**Exercise aim:** Using the listing below, retype exactly the lines starting at the one with "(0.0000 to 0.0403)" and ending at the one with "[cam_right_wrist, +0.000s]", and include both.

::::

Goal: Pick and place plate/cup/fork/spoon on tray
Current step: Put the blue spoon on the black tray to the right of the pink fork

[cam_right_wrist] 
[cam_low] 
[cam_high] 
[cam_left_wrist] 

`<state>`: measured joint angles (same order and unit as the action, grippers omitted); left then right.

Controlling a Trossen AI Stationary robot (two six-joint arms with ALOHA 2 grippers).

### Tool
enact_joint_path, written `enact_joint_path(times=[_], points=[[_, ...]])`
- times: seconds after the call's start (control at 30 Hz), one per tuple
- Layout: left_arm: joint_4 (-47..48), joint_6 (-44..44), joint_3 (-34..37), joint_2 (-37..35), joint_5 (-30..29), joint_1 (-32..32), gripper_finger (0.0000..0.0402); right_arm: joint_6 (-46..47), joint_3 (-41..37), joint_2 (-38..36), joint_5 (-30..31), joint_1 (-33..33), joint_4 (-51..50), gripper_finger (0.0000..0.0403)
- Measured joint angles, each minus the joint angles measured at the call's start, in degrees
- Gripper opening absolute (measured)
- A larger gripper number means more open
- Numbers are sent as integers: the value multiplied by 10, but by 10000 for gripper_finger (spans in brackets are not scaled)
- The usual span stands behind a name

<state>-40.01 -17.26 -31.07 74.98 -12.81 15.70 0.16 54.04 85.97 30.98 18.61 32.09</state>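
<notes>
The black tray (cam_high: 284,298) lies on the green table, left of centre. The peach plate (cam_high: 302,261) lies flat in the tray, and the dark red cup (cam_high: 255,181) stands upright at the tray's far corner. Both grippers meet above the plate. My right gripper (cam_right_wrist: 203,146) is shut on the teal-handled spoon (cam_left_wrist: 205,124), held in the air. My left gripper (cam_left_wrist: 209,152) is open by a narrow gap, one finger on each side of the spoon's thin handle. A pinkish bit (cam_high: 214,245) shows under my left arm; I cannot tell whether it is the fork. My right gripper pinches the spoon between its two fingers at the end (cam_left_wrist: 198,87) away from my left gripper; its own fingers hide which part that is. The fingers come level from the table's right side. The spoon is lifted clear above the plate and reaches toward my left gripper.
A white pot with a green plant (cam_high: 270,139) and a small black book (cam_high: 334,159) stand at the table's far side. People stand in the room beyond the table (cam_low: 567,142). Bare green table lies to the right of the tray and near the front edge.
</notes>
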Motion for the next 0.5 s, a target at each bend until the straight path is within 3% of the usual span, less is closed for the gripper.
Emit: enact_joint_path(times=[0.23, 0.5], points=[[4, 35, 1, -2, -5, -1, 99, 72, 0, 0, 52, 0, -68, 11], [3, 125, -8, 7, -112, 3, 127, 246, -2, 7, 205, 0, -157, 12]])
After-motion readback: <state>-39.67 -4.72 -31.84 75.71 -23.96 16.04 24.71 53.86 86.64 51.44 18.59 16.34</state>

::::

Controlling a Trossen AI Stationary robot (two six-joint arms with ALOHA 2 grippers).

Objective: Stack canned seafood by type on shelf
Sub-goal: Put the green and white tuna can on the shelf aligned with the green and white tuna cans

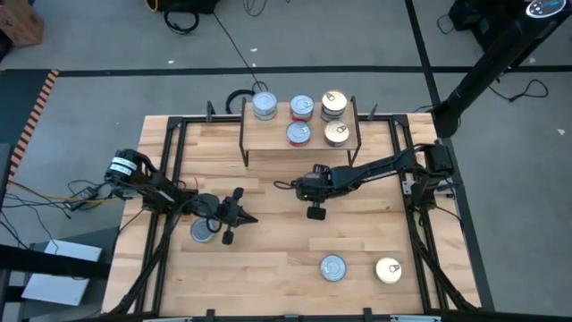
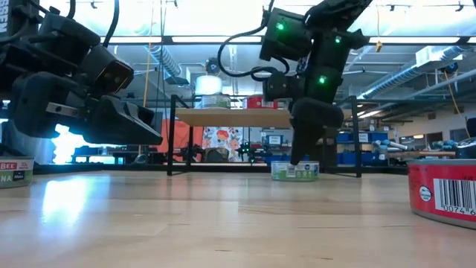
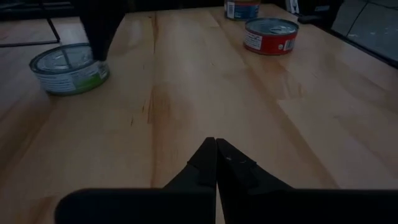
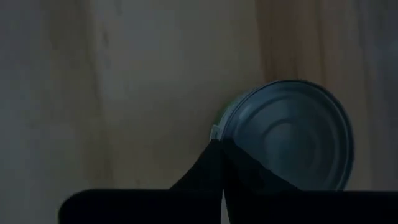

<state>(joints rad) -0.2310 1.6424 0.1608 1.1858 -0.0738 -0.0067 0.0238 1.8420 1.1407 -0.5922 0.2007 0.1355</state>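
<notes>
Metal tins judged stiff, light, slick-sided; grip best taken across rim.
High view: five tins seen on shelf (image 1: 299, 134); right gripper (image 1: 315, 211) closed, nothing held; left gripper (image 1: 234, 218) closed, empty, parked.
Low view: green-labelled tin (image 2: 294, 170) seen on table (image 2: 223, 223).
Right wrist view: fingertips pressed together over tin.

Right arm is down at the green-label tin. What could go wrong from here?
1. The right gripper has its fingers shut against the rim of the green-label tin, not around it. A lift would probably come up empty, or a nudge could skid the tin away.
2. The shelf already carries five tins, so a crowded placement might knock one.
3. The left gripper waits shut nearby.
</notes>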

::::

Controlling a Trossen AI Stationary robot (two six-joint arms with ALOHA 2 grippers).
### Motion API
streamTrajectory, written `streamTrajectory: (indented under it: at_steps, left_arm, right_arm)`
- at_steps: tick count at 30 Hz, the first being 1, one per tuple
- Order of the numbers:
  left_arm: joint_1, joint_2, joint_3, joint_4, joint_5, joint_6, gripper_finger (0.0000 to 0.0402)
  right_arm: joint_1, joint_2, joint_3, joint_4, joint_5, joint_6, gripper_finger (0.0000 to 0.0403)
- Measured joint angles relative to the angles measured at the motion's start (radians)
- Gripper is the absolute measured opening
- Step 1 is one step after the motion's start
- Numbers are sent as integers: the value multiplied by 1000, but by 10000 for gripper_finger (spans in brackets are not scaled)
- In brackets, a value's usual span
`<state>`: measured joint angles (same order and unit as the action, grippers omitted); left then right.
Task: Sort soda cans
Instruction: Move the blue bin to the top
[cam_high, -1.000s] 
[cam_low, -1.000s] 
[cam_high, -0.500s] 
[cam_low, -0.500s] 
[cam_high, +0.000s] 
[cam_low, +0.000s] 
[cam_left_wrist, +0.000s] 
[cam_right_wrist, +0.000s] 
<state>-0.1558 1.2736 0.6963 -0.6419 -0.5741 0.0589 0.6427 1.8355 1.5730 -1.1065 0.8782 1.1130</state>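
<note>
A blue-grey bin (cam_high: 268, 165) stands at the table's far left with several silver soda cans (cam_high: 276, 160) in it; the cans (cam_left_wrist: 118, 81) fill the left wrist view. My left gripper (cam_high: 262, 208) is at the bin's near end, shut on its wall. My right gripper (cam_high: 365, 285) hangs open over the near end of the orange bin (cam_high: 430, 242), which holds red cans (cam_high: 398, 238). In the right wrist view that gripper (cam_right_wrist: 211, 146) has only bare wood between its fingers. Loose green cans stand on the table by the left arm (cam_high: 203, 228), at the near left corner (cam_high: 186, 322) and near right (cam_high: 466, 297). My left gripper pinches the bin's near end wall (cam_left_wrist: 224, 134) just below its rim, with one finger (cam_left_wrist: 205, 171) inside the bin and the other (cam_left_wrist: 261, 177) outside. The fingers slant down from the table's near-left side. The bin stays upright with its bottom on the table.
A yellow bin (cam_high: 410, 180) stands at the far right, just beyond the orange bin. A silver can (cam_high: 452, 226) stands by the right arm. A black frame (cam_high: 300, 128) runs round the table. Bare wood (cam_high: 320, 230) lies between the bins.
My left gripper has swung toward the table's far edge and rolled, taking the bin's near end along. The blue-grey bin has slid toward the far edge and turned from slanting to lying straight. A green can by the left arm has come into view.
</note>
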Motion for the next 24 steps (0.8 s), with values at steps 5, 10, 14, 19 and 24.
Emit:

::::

**Reply to the task:**
  right_arm: joint_1, joint_2, joint_3, joint_4, joint_5, joint_6, gripper_finger (0.0000 to 0.0403)
- Measured joint angles relative to the angles measured at the motion's start (radians)
- Gripper is the absolute measured opening
- Step 1 is one step after the motion's start
- Numbers are sent as integers: the value multiplied by 1000, but by 10000 for gripper_finger (spans in brackets are not scaled)
- In brackets, a value's usual span
`<state>`: measured joint angles (same order and unit as the action, grippers omitted); left then right.
Task: Sort soda cans
Instruction: Move the blue bin to the top
[cam_high, -1.000s] 
[cam_low, -1.000s] 
[cam_high, -0.500s] 
[cam_low, -0.500s] 
[cam_high, +0.000s] 
[cam_low, +0.000s] 
[cam_left_wrist, +0.000s] 
[cam_right_wrist, +0.000s] 

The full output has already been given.